# Using tree search

I have some questions regarding tree search and graph search (Uninformed search) as explained in chapter 3 of the book : http://aima.cs.berkeley.edu/

As I see, the only difference between the two is that the graph search handles loops (avoids them).

First question: Do both graph search and tree search build dynamic trees of the problem at hand?

Second question: I assume graph search was used to solve the map of Romania problem (getting from Arad to Bucharest) with DFS, BFS, UCS as strategies that only sort the frontier queue. Now is there a standard way to change the graph of map of Romania to a tree, and then use tree search?

Third question: What are some of the Criteria that help us choose between graph and tree search for different problems?

Thanks you in advance

## 2 Answers

Both BFS and DFS take a graph and induce a subgraph of it. This subgraph has all the nodes reachable from the start node, and is a tree.

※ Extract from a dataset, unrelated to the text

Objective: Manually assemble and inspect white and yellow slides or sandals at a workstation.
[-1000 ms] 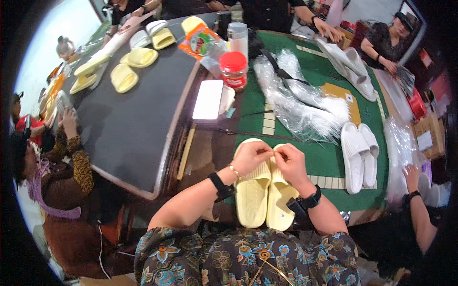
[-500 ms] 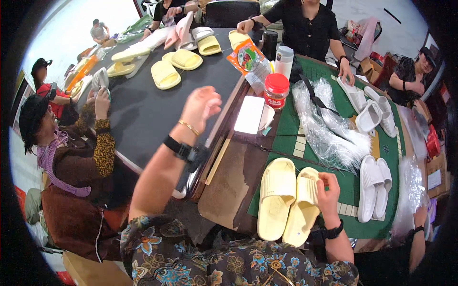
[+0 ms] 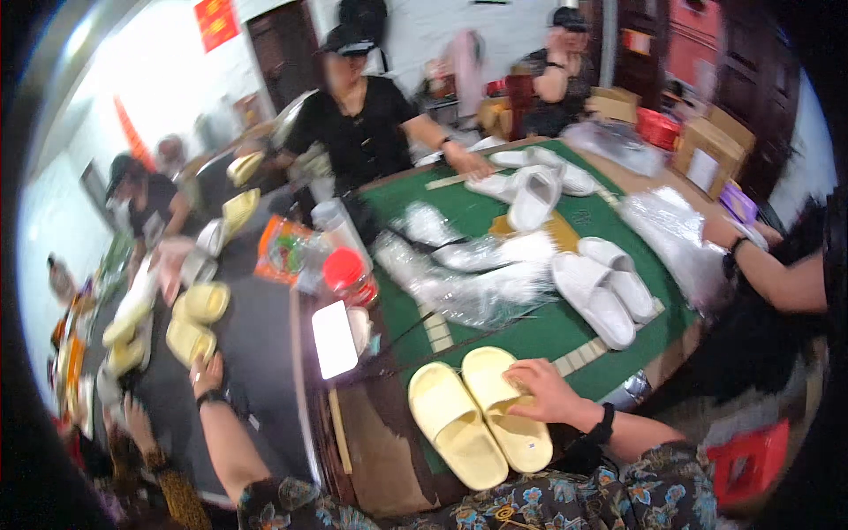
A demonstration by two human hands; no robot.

You could probably convert a graph to a tree and then use tree search, but it seems to me that the easiest way to convert a graph to a tree is, in fact, some kind of search, and it would be redundant to use search to convert the graph, then do another search on the tree, when you could have just used the initial search.

You want to use graph search on graphs, and tree search on trees. In particular, this is because graphs which are cyclic can get caught in infinite loops if you use a tree-search on them.

(Note, if we're talking directed graphs, there is probably a special kind of tree search for an acyclic graph. For undirected graphs, and acyclic connected undirected graph is just a tree)

To use which search method(tree search or graph search) depending on the question that you'r handling. Usually the view to think the question affect the solving method. The two search method differ from handling different structures, tree search handle with tree and graph search handle with graph. As we know, the tree is a special kind of graph, which has no cycles. So, if you can modeling the question as a tree, then you can use tree search easily. For example, in the Eight Puzzle, the number which is not in the edge can has 4 decisions, let's consider a case, we move a number up, and the number still has 4 decisions in the new location, but when we deal this question, we only prepare 3 decisions in the new location to avoid the new state is same with the previous. This restriction is helpful to solve the problem. Then the Eight Puzzle solving process can construct a state transfer tree.